Saturday, October 26, 2024

Ontario medical school announcement addresses a non-existent problem

The Ford government made a big splashy campaign-style announcement yesterday that it would be slashing the number of out-of-province students attending Ontario's six medical schools, with 95% of the spots being reserved for Ontario students.

This is clearly Doug Ford jumping on the runaway bandwagon of Pierre Poilievre's anti-immigrant sentiment. Ford said in the announcement that he had been told that 18% of Ontario's college and university students were international students, although it later transpired that that figure relates to graduate students, and is anyway nothing to do with medical sudents in particular.

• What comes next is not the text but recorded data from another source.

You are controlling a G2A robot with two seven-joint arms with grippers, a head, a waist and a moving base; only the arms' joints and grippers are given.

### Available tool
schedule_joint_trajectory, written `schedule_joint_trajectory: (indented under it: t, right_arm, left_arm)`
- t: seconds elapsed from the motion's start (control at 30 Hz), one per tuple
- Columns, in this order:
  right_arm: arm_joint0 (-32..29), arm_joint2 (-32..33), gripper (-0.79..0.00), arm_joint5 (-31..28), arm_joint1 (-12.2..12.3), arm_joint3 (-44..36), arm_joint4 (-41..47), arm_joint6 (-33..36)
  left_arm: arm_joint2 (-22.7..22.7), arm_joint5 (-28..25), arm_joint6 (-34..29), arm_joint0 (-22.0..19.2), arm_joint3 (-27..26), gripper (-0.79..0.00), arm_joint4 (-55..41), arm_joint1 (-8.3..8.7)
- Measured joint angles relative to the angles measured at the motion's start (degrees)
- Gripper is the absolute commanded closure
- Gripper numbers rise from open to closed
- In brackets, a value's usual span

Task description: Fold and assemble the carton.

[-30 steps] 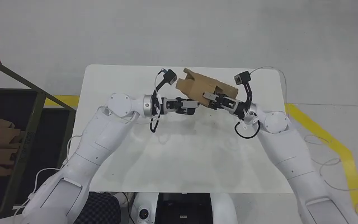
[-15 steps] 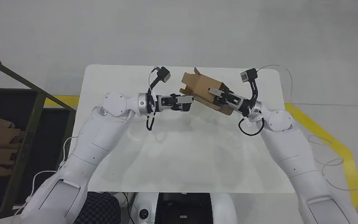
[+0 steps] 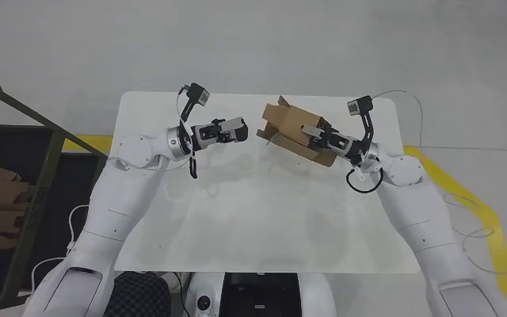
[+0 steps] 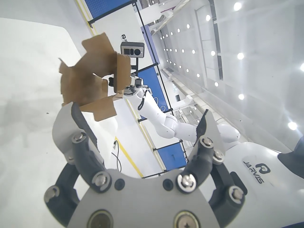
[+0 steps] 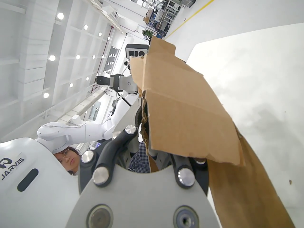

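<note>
The brown cardboard carton [image 3: 291,127] is held above the far right part of the white table [image 3: 238,230], partly unfolded with loose flaps sticking out. My right gripper [image 3: 315,136] is shut on the carton's right side; in the right wrist view the carton [image 5: 187,110] covers its fingers. My left gripper [image 3: 247,131] is open and holds nothing, a short way left of the carton. In the left wrist view the two fingers [image 4: 80,122] stand wide apart, with the carton [image 4: 92,79] farther off beyond them.
The table's near half [image 3: 261,238] is bare white surface. A dark rack [image 3: 32,190] with cardboard pieces stands on the floor at the left. A yellow floor line [image 3: 444,178] runs past the table's right side.
My left gripper let go of the carton and drew back to the left. The right gripper carried the carton slightly right and away from it.
</note>
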Motion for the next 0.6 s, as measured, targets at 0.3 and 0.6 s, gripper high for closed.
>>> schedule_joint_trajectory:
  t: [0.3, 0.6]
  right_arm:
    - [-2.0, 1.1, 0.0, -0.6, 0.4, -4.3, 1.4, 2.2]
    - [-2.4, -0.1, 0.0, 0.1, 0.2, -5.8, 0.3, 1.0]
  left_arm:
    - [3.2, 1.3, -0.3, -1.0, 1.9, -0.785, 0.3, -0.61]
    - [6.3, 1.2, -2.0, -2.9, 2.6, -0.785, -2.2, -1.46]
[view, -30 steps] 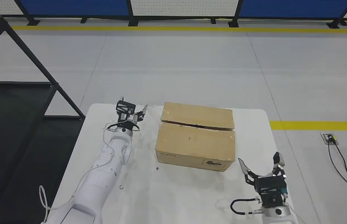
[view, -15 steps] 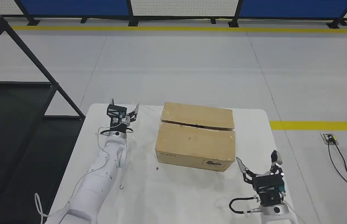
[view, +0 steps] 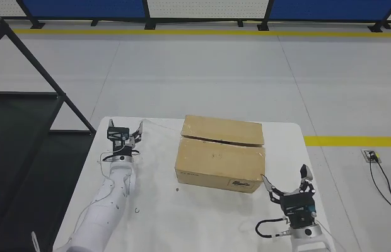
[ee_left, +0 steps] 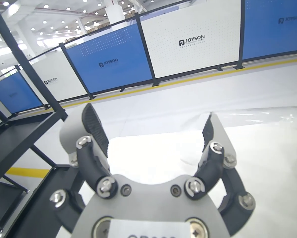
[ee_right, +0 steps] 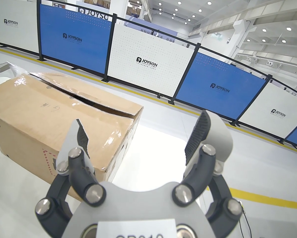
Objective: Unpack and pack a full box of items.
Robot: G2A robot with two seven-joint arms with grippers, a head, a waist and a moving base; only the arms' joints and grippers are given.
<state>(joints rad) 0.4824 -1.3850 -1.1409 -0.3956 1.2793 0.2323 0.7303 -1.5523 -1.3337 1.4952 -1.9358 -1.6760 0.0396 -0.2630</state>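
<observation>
A brown cardboard box (view: 221,155) stands in the middle of the white table (view: 202,220), its top flaps nearly closed with a dark slit between them; the box (ee_right: 56,122) sits just ahead of the right gripper. My left gripper (view: 124,130) is open near the table's far left corner, well to the left of the box, holding nothing; its fingers (ee_left: 95,127) are spread wide. My right gripper (view: 285,178) is open near the front right corner of the box, empty, with its fingertips (ee_right: 200,130) apart.
A black metal rack (view: 31,107) stands to the left of the table, and the rack (ee_left: 27,134) is close to the left gripper. A small dark item (view: 137,210) lies on the table near the left arm. Blue and white fence panels (ee_right: 148,63) line the floor behind.
The left gripper has swung left, away from the box toward the table's far left corner. The right gripper has shifted slightly left and toward the box's front right corner.
</observation>
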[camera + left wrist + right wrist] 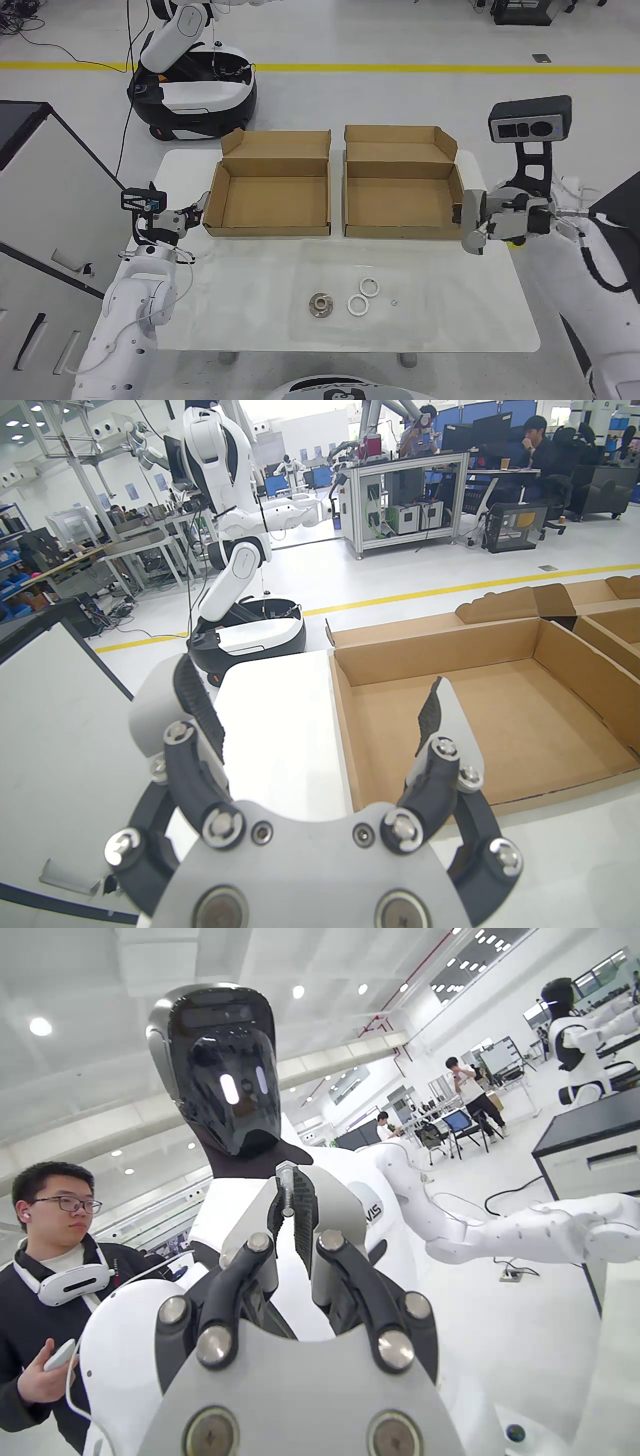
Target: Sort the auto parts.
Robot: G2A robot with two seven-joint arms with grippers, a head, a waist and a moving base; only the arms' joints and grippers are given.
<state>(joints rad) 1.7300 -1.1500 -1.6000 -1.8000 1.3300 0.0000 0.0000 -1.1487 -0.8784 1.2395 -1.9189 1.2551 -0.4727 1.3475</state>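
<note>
Sorting station, top and wrist views. The right gripper (pixel 292 1180), at the right of the top view just outside the right-hand carton (pixel 400 231), pinches a threaded bolt (pixel 286 1195) between fingers pressed almost together. The left gripper (pixel 312 695), fingers spread and empty, hangs beside the left-hand carton (pixel 268 230). On the table (pixel 250 310), lower centre of the top view, lie a flanged metal hub (pixel 319 304), two white rings (pixel 357 305) and one tiny part (pixel 393 301) that we cannot identify.

Risks, as we judge them:
- The bolt is caught only at the pad tips, so it may pivot or slip.
- Let go here, it would likely land outside the carton.
- Nothing marks which carton takes which part, so mis-sorting is possible.
- The rings may roll if nudged.

We find no legible label on cartons or parts.
</note>
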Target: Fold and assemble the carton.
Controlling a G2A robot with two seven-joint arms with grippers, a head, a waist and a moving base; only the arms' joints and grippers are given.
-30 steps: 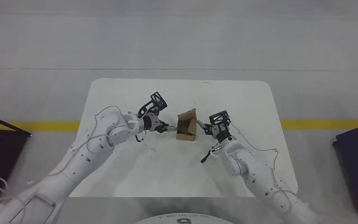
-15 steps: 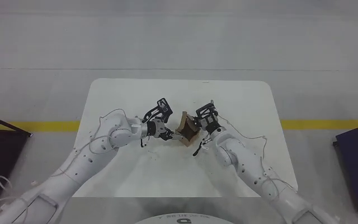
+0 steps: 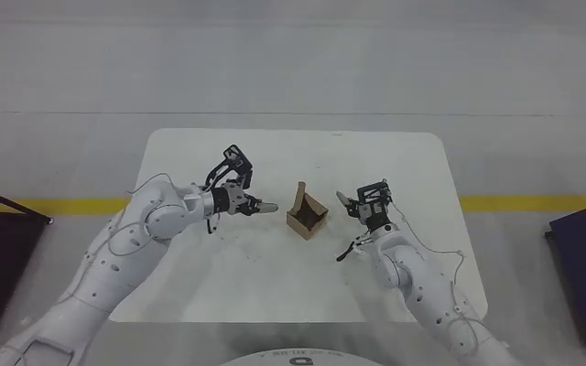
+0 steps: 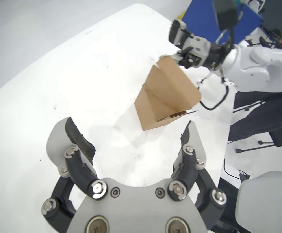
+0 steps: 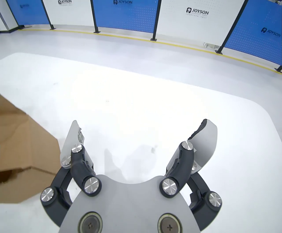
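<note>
Your carton (image 3: 307,218) sits on the worktop (image 3: 403,165) between your left pincer (image 4: 130,125) and right pincer (image 5: 141,125), both open and empty.

A white table (image 3: 275,284) with rounded corners stands on a pale grey floor (image 3: 293,55), its top flecked with small dark scuffs (image 5: 152,150); a yellow line (image 3: 522,202) runs along the floor on either side of it; beyond, blue and white partition panels (image 5: 125,10) stand between black posts (image 5: 156,19).
</note>
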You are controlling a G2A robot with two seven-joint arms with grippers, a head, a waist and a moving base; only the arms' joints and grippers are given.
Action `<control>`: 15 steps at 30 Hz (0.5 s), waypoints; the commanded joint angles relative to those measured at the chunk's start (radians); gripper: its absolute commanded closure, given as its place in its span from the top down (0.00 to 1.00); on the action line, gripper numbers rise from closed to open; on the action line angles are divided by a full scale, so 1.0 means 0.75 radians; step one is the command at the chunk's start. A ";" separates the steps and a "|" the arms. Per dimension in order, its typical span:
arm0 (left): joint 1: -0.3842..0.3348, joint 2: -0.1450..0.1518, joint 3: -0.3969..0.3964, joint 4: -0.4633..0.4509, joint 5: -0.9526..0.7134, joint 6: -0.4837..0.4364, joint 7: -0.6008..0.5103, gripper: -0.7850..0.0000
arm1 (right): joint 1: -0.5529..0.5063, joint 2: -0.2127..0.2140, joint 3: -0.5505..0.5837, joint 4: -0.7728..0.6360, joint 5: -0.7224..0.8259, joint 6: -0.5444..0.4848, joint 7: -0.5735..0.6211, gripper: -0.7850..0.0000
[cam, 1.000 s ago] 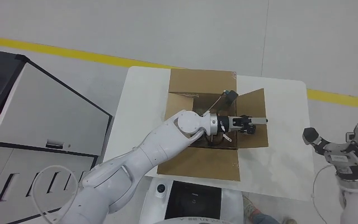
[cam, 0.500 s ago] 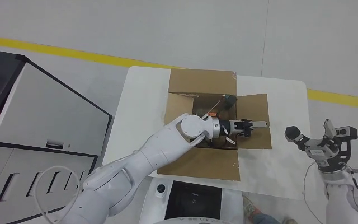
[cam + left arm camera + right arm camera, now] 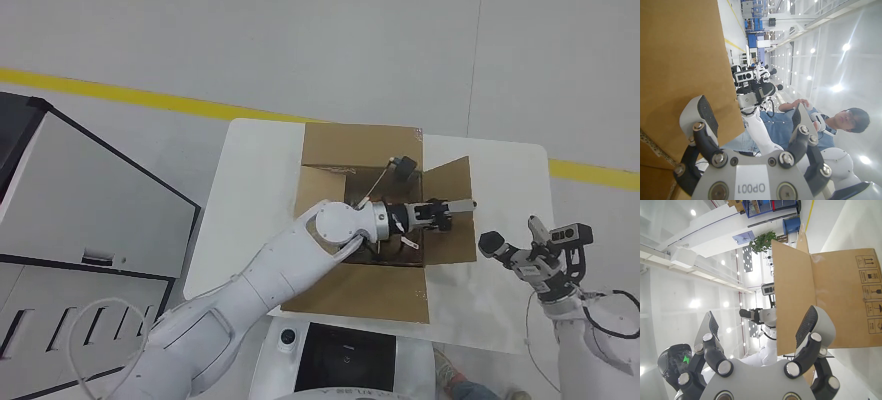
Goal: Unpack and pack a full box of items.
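The right hand [image 3: 510,241] stood at the lower right of the top view, over the counter [image 3: 255,170] and apart from the box [image 3: 350,292]. Its fingers were spread and held nothing.

The left hand [image 3: 452,213] lay at mid-frame, over the right edge of the box opening. It was likewise spread wide and empty. In the left wrist view one finger [image 3: 704,113] sat against or just beside the raised side flap [image 3: 452,245]; contact could not be confirmed.

The box sat open at the centre of the counter with its flaps folded out. Its interior was dark and the contents could not be made out.

Assessment: the step appeared to be gaining entry for unpacking.

- The left hand should remain spread, clear the flap edge, and then descend straight into the opening rather than at a slant.
- The right hand was well placed to steady the side flap from outside.
- Snagging the flap was the main risk.
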 commanded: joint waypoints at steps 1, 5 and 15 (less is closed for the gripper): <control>0.024 0.021 -0.047 -0.040 0.027 0.015 -0.030 1.00 | 0.002 0.001 0.003 0.007 0.009 -0.001 0.000 1.00; 0.064 0.047 -0.102 -0.078 0.038 0.041 -0.098 1.00 | -0.009 0.003 0.027 -0.050 0.102 0.029 0.029 1.00; 0.019 -0.008 0.004 0.056 -0.024 0.040 -0.125 1.00 | -0.077 -0.003 0.011 -0.210 0.168 0.033 0.001 1.00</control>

The thing is, only 0.3% of undergraduate medical students in Ontario are actually international students. This amounts to all of 11 students out of 3,732 in the academic year 2022-23, and three of those were from the US. This number for 2023-24 was down to 10. Three of the six Ontario medical schools had no foreign students at all.

Granted, about 12% of medical school students were from other Canadian provinces, and this would be capped at 5% under Ford's new rules, but I'm not sure that is what Ford's supporters would have gleaned from the announcement (nor am I sure that is a problem that necessarily needs fixing).

Either way, none of this is going to address in any meaningful way Ontario's housing crises or the family medicine doctors shortage (which in fact, might get slightly worse as a result of this announcement). What we really need is more medical schools, and more money pumped into the training system (although, to be fair, two new medical schools, at Toronto Metropolitan University amd York University, have been separately announced).

 But, anyway, Ford got some useful sound-bites and media coverage out of it.